# [ASSIGNMENT]
For each entry that follows, produce an exact copy.

# [EXERCISE MATERIALS]
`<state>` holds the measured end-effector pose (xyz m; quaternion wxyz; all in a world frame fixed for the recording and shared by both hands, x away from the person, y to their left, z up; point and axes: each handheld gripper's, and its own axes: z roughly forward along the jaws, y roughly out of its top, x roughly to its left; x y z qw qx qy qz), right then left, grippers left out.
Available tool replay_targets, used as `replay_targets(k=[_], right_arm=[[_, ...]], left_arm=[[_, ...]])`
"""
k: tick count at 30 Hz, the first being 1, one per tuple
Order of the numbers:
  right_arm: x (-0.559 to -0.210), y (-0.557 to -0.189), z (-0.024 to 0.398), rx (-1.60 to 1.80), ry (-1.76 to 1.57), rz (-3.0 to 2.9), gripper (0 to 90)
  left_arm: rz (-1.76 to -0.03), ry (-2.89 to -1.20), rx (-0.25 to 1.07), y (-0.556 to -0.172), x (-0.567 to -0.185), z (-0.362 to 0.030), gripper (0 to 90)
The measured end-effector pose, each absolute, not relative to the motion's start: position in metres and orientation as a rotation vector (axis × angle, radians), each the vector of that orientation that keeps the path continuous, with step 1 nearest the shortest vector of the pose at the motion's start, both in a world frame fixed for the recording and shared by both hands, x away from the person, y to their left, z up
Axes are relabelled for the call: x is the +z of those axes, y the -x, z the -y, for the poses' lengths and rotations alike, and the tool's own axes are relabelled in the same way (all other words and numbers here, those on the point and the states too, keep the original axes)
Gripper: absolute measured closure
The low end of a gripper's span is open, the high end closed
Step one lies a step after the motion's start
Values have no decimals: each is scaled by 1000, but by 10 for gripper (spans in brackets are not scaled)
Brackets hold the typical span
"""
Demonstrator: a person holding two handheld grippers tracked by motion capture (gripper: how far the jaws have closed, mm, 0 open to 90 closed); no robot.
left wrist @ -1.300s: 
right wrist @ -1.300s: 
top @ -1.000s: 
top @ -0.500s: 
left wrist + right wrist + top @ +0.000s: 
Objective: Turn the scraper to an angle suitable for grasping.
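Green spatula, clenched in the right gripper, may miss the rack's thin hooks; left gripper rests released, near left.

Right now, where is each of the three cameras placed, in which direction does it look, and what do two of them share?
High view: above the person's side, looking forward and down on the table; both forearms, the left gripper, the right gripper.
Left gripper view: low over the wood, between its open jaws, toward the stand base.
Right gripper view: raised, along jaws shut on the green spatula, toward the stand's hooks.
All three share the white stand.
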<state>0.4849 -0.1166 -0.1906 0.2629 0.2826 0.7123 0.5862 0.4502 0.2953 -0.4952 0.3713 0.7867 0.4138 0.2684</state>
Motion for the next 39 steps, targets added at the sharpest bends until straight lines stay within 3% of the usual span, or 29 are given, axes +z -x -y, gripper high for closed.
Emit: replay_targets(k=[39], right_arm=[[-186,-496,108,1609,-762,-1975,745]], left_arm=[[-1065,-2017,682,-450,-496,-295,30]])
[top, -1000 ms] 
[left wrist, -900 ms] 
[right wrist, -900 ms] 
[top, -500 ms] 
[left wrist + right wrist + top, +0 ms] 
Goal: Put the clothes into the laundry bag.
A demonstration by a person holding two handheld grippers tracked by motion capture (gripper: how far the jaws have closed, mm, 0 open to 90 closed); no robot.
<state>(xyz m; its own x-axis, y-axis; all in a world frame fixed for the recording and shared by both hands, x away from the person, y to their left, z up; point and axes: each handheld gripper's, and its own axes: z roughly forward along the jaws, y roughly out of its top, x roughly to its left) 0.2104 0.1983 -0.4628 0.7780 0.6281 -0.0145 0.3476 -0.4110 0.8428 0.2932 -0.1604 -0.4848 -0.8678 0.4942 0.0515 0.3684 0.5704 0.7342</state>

# [RESULT FOR THIS TASK]
`<state>` holds the measured end-effector pose (xyz m; quaternion wxyz; all in a world frame fixed for the recording and shared by both hands, x away from the person, y to their left, z up; point and axes: each handheld gripper's, and its own axes: z roughly forward along the jaws, y roughly out of its top, x roughly to its left; x y z qw qx qy qz), right then left, grippers left out.
Available tool replay_targets, used as `replay_targets(k=[_], right_arm=[[_, ...]], left_arm=[[_, ...]])`
"""
k: tick count at 30 Hz, the first being 1, one per tuple
Order of the numbers:
  right_arm: x (-0.559 to -0.210), y (-0.557 to -0.189), z (-0.024 to 0.398), rx (-1.60 to 1.80), ry (-1.76 to 1.57), rz (-3.0 to 2.9), gripper (0 to 90)
  left_arm: rz (-1.76 to -0.03), ry (-2.89 to -1.20), rx (-0.25 to 1.07), y (-0.556 to -0.172), x (-0.567 to -0.185), z (-0.362 to 0.030), gripper (0 to 90)
The measured end-effector pose, each absolute, not relative to the motion's start: position in metres and orientation as a rotation vector (axis × angle, radians), each the vector of that orientation that keeps the path continuous, with step 1 nearest the shortest vector of the pose at the motion's start, both in a world frame fixed for the recording and shared by both hands, x away from the person, y to their left, z up
Axes are relabelled for the call: x is the +z of those axes, y the -x, z the -y, for the poses' lengths and rotations alike, and the tool's own axes are relabelled in the same way (all other words and numbers here, those on the point and the states too, keep the original axes)
Gripper: absolute measured closure
The low end of a gripper's span is open, the high end closed
Step one lies a step after the motion's start
Values have no decimals: each is scaled by 1000, but by 10 for gripper (spans in brackets are not scaled)
Brackets hold the typical span
"""
Demonstrator: a person holding two handheld grippers tracked by motion capture (gripper: how far the jaws have closed, mm, 0 open to 90 closed); no robot.
left wrist @ -1.300s: 
right wrist @ -1.300s: 
top @ -1.000s: 
top @ -0.500s: 
left wrist + right wrist + top @ +0.000s: 
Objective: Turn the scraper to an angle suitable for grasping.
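Green spatula, clenched in the right gripper, may miss the rack's thin hooks; left gripper rests released, near left.

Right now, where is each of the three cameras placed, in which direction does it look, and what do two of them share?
High view: above the person's side, looking forward and down on the table; both forearms, the left gripper, the right gripper.
Left gripper view: low over the wood, between its open jaws, toward the stand base.
Right gripper view: raised, along jaws shut on the green spatula, toward the stand's hooks.
All three share the white stand.
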<state>0.4849 -0.1166 -0.1906 0.2629 0.2826 0.7123 0.5862 0.4502 0.2953 -0.4952 0.3713 0.7867 0.4138 0.2684</state>
Motion for the next 39 steps, targets added at the sharpest bends until straight lines stay within 3% of the usual span, or 29 are given, axes +z -x -y, gripper high for closed.
Emit: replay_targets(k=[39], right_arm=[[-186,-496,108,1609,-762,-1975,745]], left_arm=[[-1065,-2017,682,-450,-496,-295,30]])
[top, -1000 ms] 
[left wrist, -900 ms] 
[right wrist, -900 ms] 
[top, -500 ms] 
[left wrist + right wrist + top, +0 ms] 
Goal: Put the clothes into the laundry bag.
A demonstration by a person holding two handheld grippers tracked by motion capture (gripper: how far the jaws have closed, mm, 0 open to 90 closed); no robot.
<state>(xyz m; its own x-axis, y-axis; all in a world frame fixed for the recording and shared by both hands, x away from the person, y to their left, z up; point and axes: each handheld gripper's, and its own axes: z roughly forward along the jaws, y roughly out of its top, x roughly to its left) 0.2104 0.1983 -0.4628 0.7780 0.6281 -0.0145 0.3476 -0.4110 0.8428 0.2932 -0.1604 -0.4848 -0.8678 0.4942 0.0515 0.3684 0.5704 0.7342</state>

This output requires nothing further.